Exercise goal:
Which lines in the records below mention the word "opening"? Copy each one out.

Material for the task:

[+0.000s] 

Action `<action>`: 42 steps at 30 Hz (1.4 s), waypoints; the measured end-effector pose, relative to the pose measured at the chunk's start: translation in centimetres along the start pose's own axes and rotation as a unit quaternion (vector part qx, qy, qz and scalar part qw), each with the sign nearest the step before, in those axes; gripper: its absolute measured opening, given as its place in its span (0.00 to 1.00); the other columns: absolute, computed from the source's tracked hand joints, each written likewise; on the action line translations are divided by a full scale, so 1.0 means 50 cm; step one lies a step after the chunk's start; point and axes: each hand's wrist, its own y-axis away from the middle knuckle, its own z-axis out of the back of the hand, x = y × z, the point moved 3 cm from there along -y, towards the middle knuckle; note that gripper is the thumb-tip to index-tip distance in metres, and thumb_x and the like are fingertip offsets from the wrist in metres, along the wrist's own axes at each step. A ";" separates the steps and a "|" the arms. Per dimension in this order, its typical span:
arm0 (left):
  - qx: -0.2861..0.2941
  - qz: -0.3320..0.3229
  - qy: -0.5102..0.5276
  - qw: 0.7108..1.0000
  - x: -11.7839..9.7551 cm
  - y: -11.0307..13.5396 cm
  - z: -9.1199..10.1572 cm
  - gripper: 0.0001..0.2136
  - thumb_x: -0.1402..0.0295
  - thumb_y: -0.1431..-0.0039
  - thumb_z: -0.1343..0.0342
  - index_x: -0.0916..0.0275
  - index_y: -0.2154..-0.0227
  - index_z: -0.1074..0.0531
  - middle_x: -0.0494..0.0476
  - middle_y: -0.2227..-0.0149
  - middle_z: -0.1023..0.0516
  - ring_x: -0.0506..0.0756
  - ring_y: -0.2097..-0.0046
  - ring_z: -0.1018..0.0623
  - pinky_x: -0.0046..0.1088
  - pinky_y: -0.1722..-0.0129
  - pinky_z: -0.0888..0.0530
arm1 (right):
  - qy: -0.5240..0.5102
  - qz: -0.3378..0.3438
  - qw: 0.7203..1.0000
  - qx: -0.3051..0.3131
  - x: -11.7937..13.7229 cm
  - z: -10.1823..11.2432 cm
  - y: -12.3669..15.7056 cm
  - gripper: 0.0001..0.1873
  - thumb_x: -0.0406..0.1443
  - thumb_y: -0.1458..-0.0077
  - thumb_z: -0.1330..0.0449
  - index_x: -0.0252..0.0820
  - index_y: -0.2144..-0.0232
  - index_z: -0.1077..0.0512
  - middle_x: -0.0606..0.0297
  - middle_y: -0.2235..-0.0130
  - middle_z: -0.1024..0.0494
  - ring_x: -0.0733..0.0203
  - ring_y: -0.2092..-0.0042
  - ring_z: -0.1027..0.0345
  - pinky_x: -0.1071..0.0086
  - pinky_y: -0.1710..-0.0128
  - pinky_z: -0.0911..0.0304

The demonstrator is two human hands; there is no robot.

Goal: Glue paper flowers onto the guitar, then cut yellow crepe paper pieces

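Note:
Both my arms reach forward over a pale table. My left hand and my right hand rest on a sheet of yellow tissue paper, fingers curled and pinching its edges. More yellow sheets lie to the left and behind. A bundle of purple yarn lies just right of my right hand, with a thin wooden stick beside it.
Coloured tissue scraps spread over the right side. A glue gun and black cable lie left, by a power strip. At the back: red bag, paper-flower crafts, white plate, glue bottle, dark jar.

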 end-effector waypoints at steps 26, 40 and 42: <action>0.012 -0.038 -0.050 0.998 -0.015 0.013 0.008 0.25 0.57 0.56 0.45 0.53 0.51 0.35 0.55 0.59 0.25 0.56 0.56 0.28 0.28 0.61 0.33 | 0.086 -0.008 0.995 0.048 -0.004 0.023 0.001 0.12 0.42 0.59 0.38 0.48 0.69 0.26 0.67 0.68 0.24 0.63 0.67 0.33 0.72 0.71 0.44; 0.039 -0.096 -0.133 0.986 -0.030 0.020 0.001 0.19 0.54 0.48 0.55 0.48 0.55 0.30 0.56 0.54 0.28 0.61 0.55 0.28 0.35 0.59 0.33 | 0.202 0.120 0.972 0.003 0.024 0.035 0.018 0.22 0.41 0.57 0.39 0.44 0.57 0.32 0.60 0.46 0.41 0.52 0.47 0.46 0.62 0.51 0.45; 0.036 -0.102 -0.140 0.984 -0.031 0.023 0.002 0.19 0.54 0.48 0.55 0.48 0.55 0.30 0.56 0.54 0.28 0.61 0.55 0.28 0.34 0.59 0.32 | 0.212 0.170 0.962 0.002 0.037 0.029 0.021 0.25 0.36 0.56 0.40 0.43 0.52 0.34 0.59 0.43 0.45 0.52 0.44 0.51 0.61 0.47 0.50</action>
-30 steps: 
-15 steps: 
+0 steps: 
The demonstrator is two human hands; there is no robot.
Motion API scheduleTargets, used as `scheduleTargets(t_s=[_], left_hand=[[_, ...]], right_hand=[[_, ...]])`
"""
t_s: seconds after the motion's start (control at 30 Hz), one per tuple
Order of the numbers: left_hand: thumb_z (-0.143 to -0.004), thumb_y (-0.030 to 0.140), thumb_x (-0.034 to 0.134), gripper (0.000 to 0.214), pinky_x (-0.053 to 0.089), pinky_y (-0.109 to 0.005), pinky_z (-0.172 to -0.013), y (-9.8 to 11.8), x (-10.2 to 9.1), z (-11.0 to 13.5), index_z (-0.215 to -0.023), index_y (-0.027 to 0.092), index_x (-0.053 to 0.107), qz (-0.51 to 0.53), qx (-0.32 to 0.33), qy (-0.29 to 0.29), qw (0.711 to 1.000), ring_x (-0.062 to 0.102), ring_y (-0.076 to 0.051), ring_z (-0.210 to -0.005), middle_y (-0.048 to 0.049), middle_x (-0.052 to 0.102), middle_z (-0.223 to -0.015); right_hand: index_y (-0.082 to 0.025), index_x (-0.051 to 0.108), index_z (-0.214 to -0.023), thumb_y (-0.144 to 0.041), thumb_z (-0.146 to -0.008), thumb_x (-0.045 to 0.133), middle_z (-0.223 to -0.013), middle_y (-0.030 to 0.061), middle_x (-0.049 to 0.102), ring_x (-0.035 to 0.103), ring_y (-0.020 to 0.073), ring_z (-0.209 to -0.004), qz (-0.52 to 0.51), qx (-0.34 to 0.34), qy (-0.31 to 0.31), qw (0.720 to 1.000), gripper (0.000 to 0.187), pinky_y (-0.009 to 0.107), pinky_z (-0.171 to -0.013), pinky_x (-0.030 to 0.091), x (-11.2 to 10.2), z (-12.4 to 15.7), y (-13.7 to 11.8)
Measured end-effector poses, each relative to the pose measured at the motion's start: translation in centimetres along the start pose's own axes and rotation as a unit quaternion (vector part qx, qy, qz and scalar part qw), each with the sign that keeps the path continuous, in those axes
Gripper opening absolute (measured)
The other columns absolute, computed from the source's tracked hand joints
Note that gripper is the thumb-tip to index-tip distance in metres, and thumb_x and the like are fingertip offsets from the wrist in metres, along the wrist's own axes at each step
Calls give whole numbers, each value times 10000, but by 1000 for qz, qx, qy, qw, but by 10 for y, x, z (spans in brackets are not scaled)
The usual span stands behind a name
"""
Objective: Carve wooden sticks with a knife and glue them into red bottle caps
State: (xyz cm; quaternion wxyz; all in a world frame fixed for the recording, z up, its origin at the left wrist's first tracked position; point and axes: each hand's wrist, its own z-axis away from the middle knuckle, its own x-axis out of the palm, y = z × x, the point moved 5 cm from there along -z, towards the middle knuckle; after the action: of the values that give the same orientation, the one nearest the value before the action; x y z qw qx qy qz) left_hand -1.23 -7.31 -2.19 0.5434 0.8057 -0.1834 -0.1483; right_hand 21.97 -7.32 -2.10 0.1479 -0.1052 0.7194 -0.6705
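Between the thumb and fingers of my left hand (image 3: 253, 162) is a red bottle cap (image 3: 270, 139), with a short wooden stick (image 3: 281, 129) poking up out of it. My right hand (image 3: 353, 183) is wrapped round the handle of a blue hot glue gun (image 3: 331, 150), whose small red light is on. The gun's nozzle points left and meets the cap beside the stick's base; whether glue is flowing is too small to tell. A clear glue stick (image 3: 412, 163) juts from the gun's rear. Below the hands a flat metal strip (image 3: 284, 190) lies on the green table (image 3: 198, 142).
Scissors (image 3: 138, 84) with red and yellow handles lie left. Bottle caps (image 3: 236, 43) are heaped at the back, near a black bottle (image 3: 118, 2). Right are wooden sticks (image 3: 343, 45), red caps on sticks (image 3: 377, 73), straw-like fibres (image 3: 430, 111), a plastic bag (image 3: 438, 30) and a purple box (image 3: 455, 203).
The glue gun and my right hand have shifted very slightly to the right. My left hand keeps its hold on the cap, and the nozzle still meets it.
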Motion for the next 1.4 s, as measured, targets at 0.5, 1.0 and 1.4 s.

Exercise response:
Action `<action>`: 42 steps at 30 Hz (1.4 s), waypoints; the measured end-effector pose, relative to the pose measured at the chunk's start: translation in centimetres along the start pose's own axes and rotation as a unit quaternion (vector part qx, qy, qz and scalar part qw), each with the sign nearest the step before, in those axes; gripper: its absolute measured opening, given as its place in its span (0.00 to 1.00); the other columns: absolute, computed from the source's tracked hand joints, each written likewise; on the action line translations are divided by a full scale, so 1.0 means 50 cm; step one lies a step after the chunk's start; point and axes: each hand's wrist, its own y-axis away from the middle knuckle, its own z-axis out of the back of the hand, x = y × z, the point moved 3 cm from there along -y, towards the middle knuckle; note that gripper is the thumb-tip to index-tip distance in metres, and thumb_x and the like are fingertip offsets from the wrist in metres, along the wrist's own axes at each step. A ";" separates the steps and a "|" the arms. Per dimension in this order, its typical span:
Gripper opening absolute (measured)

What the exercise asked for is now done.